A diretora da Confederação Israelita do Brasil (Conib), Andrea Vainer, alertou para a lacuna legal existente no combate aos crimes de ódio. Ela ressaltou que, apesar do Brasil possuir legislação que permite a responsabilização penal, muitas vezes os discursos de ódio se escondem atrás do direito à liberdade de expressão, dificultando a aplicação de penas mais severas. Vainer apontou o crescimento de ataques antissemitas e conteúdo neonazista na internet nos últimos anos.
O advogado Cezar Britto reforçou a importância de uma estrutura legal contextualizada e conectada com a realidade atual. Ele enfatizou a necessidade de recrutar pessoas mais sensibilizadas com as questões sociais para o Judiciário, a fim de evitar a reprodução de decisões que perpetuem desigualdades e impunidade.
O jornalista Leonardo Sakamoto, colunista da Folha de S.Paulo, relatou ter sido alvo de agressões em decorrência desses discursos de ódio. Ele ressaltou que o Brasil passou por uma radicalização nos últimos anos e destacou a tentativa de descredibilizar a imprensa como uma frente de fortalecimento da disseminação de ódio. Sakamoto defendeu a regulamentação e responsabilização das plataformas digitais e medidas de proteção aos comunicadores.

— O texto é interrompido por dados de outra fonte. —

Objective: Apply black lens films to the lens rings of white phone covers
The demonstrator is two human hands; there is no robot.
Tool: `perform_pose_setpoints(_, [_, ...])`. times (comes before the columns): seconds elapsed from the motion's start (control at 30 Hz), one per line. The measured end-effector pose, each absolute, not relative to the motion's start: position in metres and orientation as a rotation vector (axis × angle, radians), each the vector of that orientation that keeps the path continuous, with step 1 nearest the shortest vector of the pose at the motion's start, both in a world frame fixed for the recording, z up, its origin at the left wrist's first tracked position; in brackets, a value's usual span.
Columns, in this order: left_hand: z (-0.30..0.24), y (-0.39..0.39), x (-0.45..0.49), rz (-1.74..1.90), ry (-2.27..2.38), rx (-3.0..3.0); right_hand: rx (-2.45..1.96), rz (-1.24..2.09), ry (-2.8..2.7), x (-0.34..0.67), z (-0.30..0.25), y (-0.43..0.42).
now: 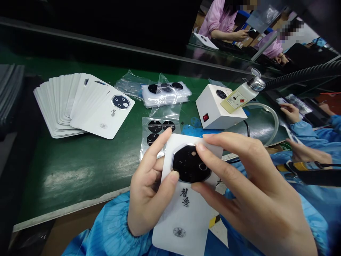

Laurindo Leal Filho, sociólogo, jornalista e professor da Universidade de São Paulo (USP), destacou que a sociedade brasileira sempre foi afetada pelo ódio, que foi amplificado no ambiente digital. Ele enfatizou a importância do fortalecimento da comunicação pública e da regulamentação dos artigos da Lei de Comunicação Social presentes na Constituição Federal para enfrentar essa situação.
O Conselho de Comunicação Social, órgão do Congresso Nacional, tem a missão de auxiliar o Congresso em assuntos relacionados à comunicação social. Composto por 13 integrantes titulares e 13 suplentes, o Conselho representa empresas, trabalhadores do setor de comunicação social e a sociedade civil.